Meet the New Trump Democrats
The Vermont senator also had advice for the Democratic party following their surprise loss: “The Democrats can not continue to be run – the Democratic party – by what I call the liberal elite”, he said.
No. 2: Whichever person is now warming the desk at the White House can not and will not affect your daily life. “Moneyed interests in both parties don’t want to come to terms with it”, he told The New Republic.
Most important, he failed to make significant progress on the principal task highlighted in the Republican Party’s much-discussed “autopsy” that followed Romney’s painful defeat: generating more support among black, Latino and Asian voters.
This is in line with a critique made against the Clinton campaign throughout the election, one that has gained new currency in its cataclysmic aftermath.

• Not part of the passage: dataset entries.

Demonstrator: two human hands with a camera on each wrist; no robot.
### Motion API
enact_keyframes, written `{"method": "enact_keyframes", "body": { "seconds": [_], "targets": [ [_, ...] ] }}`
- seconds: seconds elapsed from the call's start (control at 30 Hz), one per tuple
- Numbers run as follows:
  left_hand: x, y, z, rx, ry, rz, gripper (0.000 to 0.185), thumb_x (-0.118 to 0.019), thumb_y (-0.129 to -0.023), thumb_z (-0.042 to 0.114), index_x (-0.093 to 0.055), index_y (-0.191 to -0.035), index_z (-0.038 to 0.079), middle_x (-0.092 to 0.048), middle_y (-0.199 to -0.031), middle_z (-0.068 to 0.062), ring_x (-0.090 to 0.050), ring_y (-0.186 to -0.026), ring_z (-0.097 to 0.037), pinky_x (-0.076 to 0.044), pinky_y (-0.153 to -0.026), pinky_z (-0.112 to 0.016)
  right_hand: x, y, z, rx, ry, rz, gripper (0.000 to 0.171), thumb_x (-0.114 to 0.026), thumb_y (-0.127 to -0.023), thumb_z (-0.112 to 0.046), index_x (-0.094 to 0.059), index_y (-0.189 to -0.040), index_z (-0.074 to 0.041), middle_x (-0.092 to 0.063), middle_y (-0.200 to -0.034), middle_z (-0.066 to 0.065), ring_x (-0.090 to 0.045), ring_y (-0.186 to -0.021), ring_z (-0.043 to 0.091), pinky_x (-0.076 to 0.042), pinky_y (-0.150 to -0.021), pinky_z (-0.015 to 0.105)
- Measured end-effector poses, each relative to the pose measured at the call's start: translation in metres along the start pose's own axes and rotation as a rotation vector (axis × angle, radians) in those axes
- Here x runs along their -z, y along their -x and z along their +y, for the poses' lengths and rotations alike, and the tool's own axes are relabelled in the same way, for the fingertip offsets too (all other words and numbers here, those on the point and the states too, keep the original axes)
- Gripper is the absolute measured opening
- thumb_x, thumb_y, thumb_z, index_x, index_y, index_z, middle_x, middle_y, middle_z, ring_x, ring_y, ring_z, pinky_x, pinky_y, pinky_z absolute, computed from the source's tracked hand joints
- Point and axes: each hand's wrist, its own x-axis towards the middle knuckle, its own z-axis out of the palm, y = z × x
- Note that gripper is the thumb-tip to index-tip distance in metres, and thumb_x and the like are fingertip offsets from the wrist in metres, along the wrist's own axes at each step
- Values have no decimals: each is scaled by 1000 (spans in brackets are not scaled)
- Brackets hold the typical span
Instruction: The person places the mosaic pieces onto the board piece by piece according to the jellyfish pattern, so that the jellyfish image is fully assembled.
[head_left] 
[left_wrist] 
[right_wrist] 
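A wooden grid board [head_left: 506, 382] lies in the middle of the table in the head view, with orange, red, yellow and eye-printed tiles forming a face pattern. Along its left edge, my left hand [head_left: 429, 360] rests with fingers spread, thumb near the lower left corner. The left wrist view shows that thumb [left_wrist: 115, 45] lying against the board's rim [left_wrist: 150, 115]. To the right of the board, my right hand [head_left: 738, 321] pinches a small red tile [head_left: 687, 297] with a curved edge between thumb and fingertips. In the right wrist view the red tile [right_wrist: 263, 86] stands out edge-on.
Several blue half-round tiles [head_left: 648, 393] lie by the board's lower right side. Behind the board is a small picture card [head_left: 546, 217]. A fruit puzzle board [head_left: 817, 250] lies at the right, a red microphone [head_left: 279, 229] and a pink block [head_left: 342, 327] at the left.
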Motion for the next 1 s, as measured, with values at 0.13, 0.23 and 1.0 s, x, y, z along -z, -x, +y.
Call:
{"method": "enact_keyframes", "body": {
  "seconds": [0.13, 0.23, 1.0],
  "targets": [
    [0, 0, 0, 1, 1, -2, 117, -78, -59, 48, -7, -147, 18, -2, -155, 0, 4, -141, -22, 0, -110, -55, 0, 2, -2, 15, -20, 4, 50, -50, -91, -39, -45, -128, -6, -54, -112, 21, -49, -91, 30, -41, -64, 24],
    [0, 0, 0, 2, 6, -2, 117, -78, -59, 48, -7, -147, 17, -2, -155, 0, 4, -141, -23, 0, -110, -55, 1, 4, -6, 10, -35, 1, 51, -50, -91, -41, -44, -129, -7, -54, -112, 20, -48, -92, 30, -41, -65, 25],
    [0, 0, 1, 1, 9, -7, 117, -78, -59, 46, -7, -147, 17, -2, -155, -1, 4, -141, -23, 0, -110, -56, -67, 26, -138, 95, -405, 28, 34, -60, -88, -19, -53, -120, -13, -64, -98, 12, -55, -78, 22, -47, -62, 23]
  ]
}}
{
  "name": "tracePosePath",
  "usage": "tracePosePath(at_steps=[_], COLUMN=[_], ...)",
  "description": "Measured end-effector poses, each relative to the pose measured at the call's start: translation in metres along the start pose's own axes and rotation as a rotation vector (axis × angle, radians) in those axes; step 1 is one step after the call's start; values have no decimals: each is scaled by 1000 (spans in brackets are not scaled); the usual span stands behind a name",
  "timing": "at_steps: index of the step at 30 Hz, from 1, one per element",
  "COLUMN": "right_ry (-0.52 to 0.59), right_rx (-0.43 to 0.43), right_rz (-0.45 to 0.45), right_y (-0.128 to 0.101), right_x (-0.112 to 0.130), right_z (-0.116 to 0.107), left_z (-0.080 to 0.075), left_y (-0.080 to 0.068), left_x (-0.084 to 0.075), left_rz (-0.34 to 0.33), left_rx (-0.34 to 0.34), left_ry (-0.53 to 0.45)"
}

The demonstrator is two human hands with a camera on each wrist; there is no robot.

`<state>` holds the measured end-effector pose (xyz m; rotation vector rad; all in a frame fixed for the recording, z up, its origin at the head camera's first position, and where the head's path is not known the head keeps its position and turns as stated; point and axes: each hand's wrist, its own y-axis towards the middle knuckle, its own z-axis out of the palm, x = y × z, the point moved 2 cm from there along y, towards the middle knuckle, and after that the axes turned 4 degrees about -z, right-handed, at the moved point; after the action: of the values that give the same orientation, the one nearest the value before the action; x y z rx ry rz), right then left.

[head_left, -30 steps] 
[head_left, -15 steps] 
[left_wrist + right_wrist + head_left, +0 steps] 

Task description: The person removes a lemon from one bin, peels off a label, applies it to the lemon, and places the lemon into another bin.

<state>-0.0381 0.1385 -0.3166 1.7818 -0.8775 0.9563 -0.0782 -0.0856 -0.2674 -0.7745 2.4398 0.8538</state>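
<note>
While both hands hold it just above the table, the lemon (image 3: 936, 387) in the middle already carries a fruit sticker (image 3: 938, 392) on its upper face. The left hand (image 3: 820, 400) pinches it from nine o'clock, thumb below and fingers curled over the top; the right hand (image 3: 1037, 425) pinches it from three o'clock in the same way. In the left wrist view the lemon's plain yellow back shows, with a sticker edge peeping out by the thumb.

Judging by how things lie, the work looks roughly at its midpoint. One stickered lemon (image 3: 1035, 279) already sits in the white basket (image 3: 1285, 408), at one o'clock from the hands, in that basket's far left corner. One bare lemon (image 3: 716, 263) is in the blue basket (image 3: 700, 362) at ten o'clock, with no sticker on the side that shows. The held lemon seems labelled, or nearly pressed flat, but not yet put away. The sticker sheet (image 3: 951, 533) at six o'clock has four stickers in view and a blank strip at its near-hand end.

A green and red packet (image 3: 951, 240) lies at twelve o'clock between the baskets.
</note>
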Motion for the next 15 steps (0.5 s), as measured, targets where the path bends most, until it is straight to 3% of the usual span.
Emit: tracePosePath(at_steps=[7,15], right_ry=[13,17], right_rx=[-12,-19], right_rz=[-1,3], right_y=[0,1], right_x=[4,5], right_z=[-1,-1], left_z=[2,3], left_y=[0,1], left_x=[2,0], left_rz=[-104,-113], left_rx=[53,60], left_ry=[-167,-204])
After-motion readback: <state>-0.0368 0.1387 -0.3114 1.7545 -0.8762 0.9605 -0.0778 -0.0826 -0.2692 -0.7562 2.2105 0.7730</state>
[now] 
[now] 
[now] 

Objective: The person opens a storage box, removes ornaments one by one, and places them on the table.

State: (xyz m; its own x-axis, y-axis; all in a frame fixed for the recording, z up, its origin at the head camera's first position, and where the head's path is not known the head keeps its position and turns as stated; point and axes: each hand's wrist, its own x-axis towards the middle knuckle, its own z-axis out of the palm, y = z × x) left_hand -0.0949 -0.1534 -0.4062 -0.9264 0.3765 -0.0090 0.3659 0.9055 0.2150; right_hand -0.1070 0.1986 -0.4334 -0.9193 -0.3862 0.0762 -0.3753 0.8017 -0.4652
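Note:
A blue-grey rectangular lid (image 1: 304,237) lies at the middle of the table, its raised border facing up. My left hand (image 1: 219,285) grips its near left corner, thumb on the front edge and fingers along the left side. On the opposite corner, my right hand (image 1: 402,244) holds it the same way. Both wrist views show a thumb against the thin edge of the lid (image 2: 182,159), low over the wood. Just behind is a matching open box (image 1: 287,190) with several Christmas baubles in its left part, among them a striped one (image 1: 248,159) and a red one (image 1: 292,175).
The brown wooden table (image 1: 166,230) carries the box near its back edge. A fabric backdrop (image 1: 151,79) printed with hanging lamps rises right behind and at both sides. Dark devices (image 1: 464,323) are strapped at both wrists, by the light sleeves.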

Though most of the electorate doesn’t like Obama’s policies, a majority still likes the man, far more than Trump or Clinton. Her comments followed statements by AFL-CIO President Richard Trumka and United Auto Workers President Dennis Williams that the unions saw a “great opportunity”, in the words of Williams, to “find some common ground” with Trump.
But not everyone agrees with this diagnosis. “How does it happen that they win elections and Democrats lose?” The message itself was fine.
I’ll tell you how I understand it.
Bernie Sanders’ strongest supporters argued the very obvious facts that he was able to connect with white working-class voters and that this is precisely what the party needs in the horrifying aftermath of its losses last week, particularly in the key blue-collar states like Michigan, Wisconsin, Pennsylvania and Ohio. “They feel he will improve their economic lives”, West added. “Do I have concerns?”
In a speech Friday to the AFL-CIO Executive Council, meeting in Washington, Warren detailed possible points of agreement with the new Republican administration, particularly in opposing trade agreements and promoting economic nationalism. It’s not their thing.
“He said a whole lot of things”. I think SNL summed up that dynamic, and I paraphrase: “You had a 40-something charismatic black man and now you have a 70-year-old exhausted white woman”.
Sanders spoke to his sense of optimism despite the end of his campaign and discussed his hopes for the Democratic Party. Gee, ya think? The party apparently had “a growing realization”, years after it should have been obvious that Obama’s personal successes weren’t translating to the grassroots. After all, the TPP is dead, killed by Trump. But pressure from House members who want some new blood in the leadership forced Democratic leader Nancy Pelosi to delay the party’s leadership elections until after Thanksgiving.
Furthermore, the Democratic National Committee is under pressure to roll out a grassroots push in all 50 states. Also, back when Obama had an ambitious stimulus plan, Republicans fought against funding for essential infrastructure like transportation, roads, electricity, and much more. They are blue collar, in fact, working class Americans, sick and exhausted of being called racist, misogynist, sexist and homophobic.
Unfortunately, Democratic Party leaders might have expected it more than we did.
Sanders said that amounted to a choice for Democrats to decide whether they’re standing with “corporate America” and Wall Street or with a declining middle class. But that bridge never got built.
Hillary Clinton’s basic difficulty with issues was that she was caught between Barack and a hard place. And despite Obama’s current polling popularity, and despite his recent unprecedented endorsement of 150 state legislative candidates, Democrats got nowhere last week.